[Data records]
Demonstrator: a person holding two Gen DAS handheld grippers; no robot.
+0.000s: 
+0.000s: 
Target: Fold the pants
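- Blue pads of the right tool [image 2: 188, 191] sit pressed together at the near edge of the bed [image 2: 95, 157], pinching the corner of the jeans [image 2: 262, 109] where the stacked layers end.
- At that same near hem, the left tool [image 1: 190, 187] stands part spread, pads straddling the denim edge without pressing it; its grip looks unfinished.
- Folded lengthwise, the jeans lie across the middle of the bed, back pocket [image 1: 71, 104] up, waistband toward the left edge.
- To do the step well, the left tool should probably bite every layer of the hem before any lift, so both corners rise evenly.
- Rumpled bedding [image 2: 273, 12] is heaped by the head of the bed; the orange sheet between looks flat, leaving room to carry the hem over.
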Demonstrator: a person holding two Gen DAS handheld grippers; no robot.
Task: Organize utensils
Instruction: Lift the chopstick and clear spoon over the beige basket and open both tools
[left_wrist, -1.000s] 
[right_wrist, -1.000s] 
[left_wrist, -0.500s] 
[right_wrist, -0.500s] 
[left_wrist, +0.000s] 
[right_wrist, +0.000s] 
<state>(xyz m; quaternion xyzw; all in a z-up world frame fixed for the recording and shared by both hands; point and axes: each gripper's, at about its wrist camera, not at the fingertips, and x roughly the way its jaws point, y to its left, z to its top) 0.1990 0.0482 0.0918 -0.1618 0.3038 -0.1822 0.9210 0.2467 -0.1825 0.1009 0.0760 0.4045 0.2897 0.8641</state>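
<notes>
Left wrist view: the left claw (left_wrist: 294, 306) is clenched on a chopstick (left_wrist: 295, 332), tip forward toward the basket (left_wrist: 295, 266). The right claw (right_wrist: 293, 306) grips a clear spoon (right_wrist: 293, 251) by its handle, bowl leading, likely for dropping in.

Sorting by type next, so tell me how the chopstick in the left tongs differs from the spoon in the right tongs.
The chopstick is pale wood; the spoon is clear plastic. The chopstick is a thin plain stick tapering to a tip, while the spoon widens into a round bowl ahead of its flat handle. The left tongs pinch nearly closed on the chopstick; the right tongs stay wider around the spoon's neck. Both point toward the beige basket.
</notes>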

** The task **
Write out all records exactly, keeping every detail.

** Your solution **
Demonstrator: a person holding two Gen DAS handheld grippers; no robot.
+0.000s: 
+0.000s: 
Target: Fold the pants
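- Blue pads of the right tool [image 2: 188, 191] sit pressed together at the near edge of the bed [image 2: 95, 157], pinching the corner of the jeans [image 2: 262, 109] where the stacked layers end.
- At that same near hem, the left tool [image 1: 190, 187] stands part spread, pads straddling the denim edge without pressing it; its grip looks unfinished.
- Folded lengthwise, the jeans lie across the middle of the bed, back pocket [image 1: 71, 104] up, waistband toward the left edge.
- To do the step well, the left tool should probably bite every layer of the hem before any lift, so both corners rise evenly.
- Rumpled bedding [image 2: 273, 12] is heaped by the head of the bed; the orange sheet between looks flat, leaving room to carry the hem over.
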Demonstrator: a person holding two Gen DAS handheld grippers; no robot.
Task: Organize utensils
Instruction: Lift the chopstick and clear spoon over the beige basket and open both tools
[left_wrist, -1.000s] 
[right_wrist, -1.000s] 
[left_wrist, -0.500s] 
[right_wrist, -0.500s] 
[left_wrist, +0.000s] 
[right_wrist, +0.000s] 
<state>(xyz m; quaternion xyzw; all in a z-up world frame fixed for the recording and shared by both hands; point and axes: each gripper's, at about its wrist camera, not at the fingertips, and x roughly the way its jaws point, y to its left, z to its top) 0.1990 0.0482 0.0918 -0.1618 0.3038 -0.1822 0.9210 0.2467 -0.1825 0.1009 0.0760 0.4045 0.2897 0.8641</state>
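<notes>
Left wrist view: the left claw (left_wrist: 294, 306) is clenched on a chopstick (left_wrist: 295, 332), tip forward toward the basket (left_wrist: 295, 266). The right claw (right_wrist: 293, 306) grips a clear spoon (right_wrist: 293, 251) by its handle, bowl leading, likely for dropping in.

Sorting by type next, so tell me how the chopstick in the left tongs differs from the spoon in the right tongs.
The chopstick is pale wood; the spoon is clear plastic. The chopstick is a thin plain stick tapering to a tip, while the spoon widens into a round bowl ahead of its flat handle. The left tongs pinch nearly closed on the chopstick; the right tongs stay wider around the spoon's neck. Both point toward the beige basket.
</notes>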

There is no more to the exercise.